Vegetarianism For Humans

Postby vege gal » Tue, 02 Nov 2004 8:53 pm

Vegetarianism:

"Nothing will benefit human health and increase the chances for survival of life on earth as much as the evolution to a vegetarian diet." - Albert Einstein

A vegetarian menu is a powerful and pleasurable way to achieve good health. The vegetarian eating pattern is based on a wide variety of foods that are satisfying, delicious, and healthful. Vegetarians avoid meat, fish, and poultry (although most of us here at Educate-Yourself do eat fish for protein). Those who include dairy products and eggs in their diets are called lacto-ovo vegetarians. Vegens (pure vegetarians) eat no meat, fish, poultry, eggs, or dairy products. While there is a considerable advantage to a lacto-ovo vegetarian pattern, vegan diets are the healthiest of all, reducing risk of a broad range of health concerns.

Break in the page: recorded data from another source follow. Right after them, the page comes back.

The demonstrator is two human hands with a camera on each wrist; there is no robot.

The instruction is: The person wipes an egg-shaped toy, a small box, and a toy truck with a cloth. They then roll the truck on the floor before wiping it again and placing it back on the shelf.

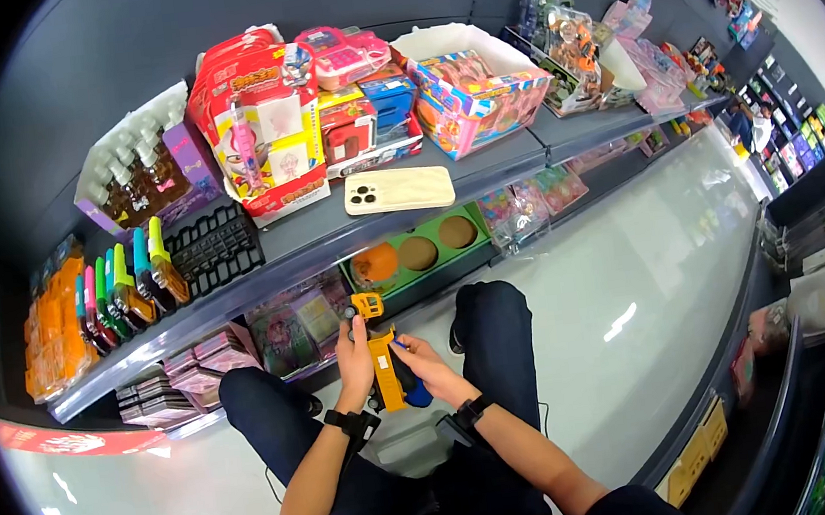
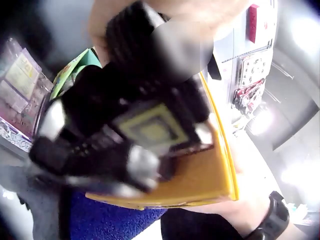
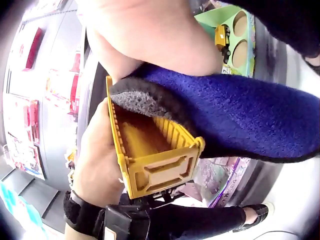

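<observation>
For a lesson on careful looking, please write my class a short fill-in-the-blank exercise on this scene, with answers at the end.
1. The left grip holds a toy truck coloured mainly ____.
2. The right grip holds a cloth coloured mainly ____.
3. The phone lies on the upper shelf, its camera side facing ____.
Missing words: yellow; blue; up.

Both wrist views near truck [image 3: 165, 172]

The left hand [image 1: 351, 368] extends forward between the bent knees [image 1: 248, 385], its fingers set in a grip. The right hand [image 1: 430, 368] is positioned just beside it, angled inward, fingers pinching. The left forearm [image 1: 312, 484] and right forearm [image 1: 531, 451] converge from either side
</observation>
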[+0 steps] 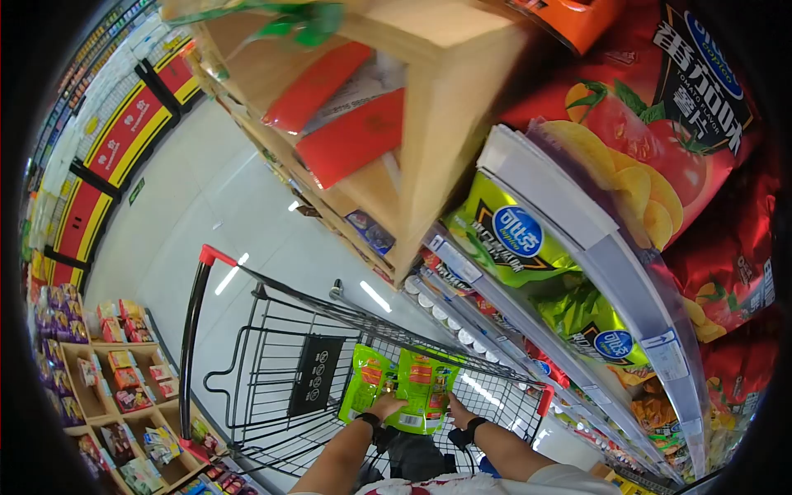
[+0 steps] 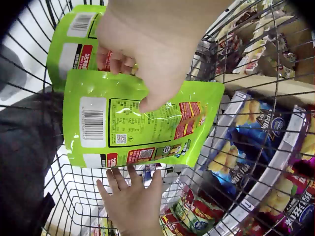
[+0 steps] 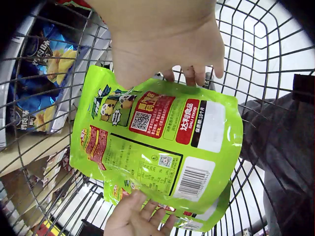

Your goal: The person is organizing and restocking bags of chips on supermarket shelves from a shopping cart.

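Note:
Two bright green snack bags lie side by side in the shopping cart, printed backs upward. My left hand (image 1: pixel 386 406) pinches the edge of the right-hand snack bag (image 2: pixel 142 125) between the two, thumb on its printed back and fingers behind the edge. The left-hand snack bag (image 1: pixel 365 381) lies under those fingers and is partly covered by the other bag in the left wrist view. My right hand (image 2: pixel 133 201) is at the opposite edge of the right-hand bag, its fingers spread and fairly straight. In the right wrist view, those fingers reach past the bag's edge.
The black wire cart (image 1: pixel 272 371) with a red-ended handle surrounds both hands. Shelves of chip bags (image 1: pixel 520 239) rise close on the right, beside a wooden display unit (image 1: pixel 445 91). Wooden snack bins (image 1: pixel 103 375) stand at left, and pale floor (image 1: pixel 198 173) stretches ahead.

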The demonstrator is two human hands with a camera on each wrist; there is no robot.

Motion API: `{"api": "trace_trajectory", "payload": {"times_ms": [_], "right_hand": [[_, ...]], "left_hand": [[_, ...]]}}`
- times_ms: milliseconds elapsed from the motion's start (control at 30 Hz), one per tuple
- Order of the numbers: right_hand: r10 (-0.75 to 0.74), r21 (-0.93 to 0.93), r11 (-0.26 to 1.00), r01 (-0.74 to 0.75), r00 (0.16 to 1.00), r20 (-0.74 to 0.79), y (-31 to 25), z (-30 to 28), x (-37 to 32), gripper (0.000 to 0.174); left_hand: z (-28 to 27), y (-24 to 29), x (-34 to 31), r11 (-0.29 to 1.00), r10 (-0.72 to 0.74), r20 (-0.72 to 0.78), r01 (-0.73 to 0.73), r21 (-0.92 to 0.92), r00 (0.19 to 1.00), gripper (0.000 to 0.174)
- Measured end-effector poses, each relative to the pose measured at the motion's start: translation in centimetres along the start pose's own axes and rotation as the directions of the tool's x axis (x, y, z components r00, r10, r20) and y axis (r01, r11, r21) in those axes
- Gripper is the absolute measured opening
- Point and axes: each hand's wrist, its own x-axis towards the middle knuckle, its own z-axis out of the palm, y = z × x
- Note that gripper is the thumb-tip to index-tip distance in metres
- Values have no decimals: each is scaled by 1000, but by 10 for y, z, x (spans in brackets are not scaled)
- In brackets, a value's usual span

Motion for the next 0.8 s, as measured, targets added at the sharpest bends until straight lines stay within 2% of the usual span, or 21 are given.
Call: {"api": "trace_trajectory", "payload": {"times_ms": [67, 100, 133, 200, 233, 267, 300, 333, 367, 400, 433, 467, 500, 567, 633, 700, 767, 800], "right_hand": [[-47, -8, 999, 46, 999, -27, -12, 14, -32, 65], [-86, -41, 995, 86, 996, 0, -15, 19, -49, 70], [-128, -76, 989, 130, 991, 27, -18, 22, -67, 76], [-268, -206, 937, 283, 959, 94, -9, 14, -68, 76], [-336, -263, 896, 358, 933, 127, -5, 11, -70, 76], [-242, -235, 938, 254, 967, 78, -8, 13, -63, 74], [-139, -193, 971, 143, 990, 33, -1, 15, -62, 71], [-249, -225, 938, 265, 964, 94, -5, 27, -94, 63], [-195, -322, 919, 228, 972, 131, 15, -1, -12, 61], [-231, -247, 928, 280, 950, 211, 16, 10, -31, 60], [-271, -170, 929, 328, 918, 288, 9, 24, -60, 60], [-262, -153, 939, 307, 930, 257, 4, 35, -89, 59], [-248, -132, 950, 282, 942, 227, 4, 45, -111, 58], [-403, 11, 897, 441, 808, 430, 6, 53, -92, 55], [-519, 168, 849, 501, 734, 437, 12, 83, -163, 55], [-708, 259, 699, 666, 597, 378, 35, 110, -226, 53], [-801, 324, 547, 772, 369, 472, 73, 124, -282, 54], [-828, 309, 496, 811, 335, 448, 90, 125, -300, 55]], "left_hand": [[4, -4, 7, 987, 1, -43, 7, 163, 999, 55], [5, 2, 5, 970, 12, -66, 5, 243, 998, 51], [5, 9, -1, 966, 35, -78, -14, 257, 996, 46], [3, 25, -15, 955, 92, -107, -57, 290, 990, 39], [1, 24, -8, 839, 300, -65, -231, 492, 952, 37], [-1, 11, 12, 649, 478, 21, -369, 666, 878, 35], [-2, 2, 17, 400, 610, 146, -461, 792, 779, 33], [-8, 8, -4, 355, 700, 165, -539, 764, 695, 33], [-10, 14, -13, 432, 752, 79, -580, 691, 654, 25], [-8, 16, -17, 497, 787, -13, -622, 605, 617, 18], [-7, 25, -29, 622, 747, -130, -618, 480, 651, 15], [-7, 33, -42, 715, 696, -246, -617, 329, 675, 13], [-6, 51, -73, 834, 543, -345, -538, 117, 766, 14], [-11, 98, -190, 839, 538, -445, -507, 200, 716, 30], [-5, 101, -254, 667, 730, -463, -669, 327, 502, 24], [14, 96, -331, 387, 869, -433, -875, 290, 241, 20], [39, 81, -417, 137, 952, -304, -828, 543, -41, 16], [55, 69, -453, 56, 962, -245, -799, 599, -116, 18]]}}
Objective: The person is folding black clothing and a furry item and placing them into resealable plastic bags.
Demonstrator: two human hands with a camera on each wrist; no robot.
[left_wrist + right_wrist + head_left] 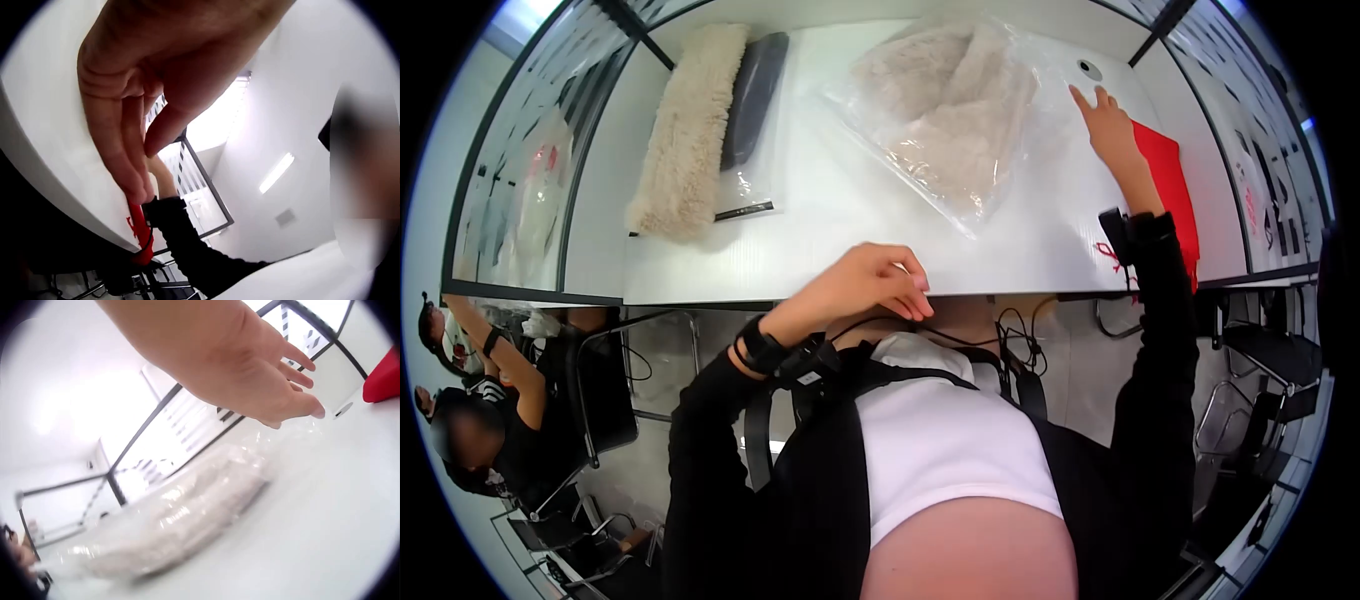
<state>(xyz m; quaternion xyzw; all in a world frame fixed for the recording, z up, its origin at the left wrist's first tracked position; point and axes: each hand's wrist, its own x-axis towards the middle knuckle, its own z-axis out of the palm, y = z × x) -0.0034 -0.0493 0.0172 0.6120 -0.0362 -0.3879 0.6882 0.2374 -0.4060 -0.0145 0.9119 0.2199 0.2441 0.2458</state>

Vegetarians have much lower cholesterol levels than meat eaters, and heart disease is uncommon in vegetarians. The reasons are not hard to find. Vegetarian meals are typically low in saturated fat and usually contain little or no cholesterol. Since cholesterol is found only in animal products such as meat, dairy, and eggs, vegens consume a cholesterol free diet. The type of protein in a vegetarian diet may be another important advantage. Many studies show that replacing animal protein with plant protein lowers blood cholesterol levels-even if the amount and type of fat in the diet stays the same. Those studies show that a low fat, vegetarian diet has a clear advantage over other diets.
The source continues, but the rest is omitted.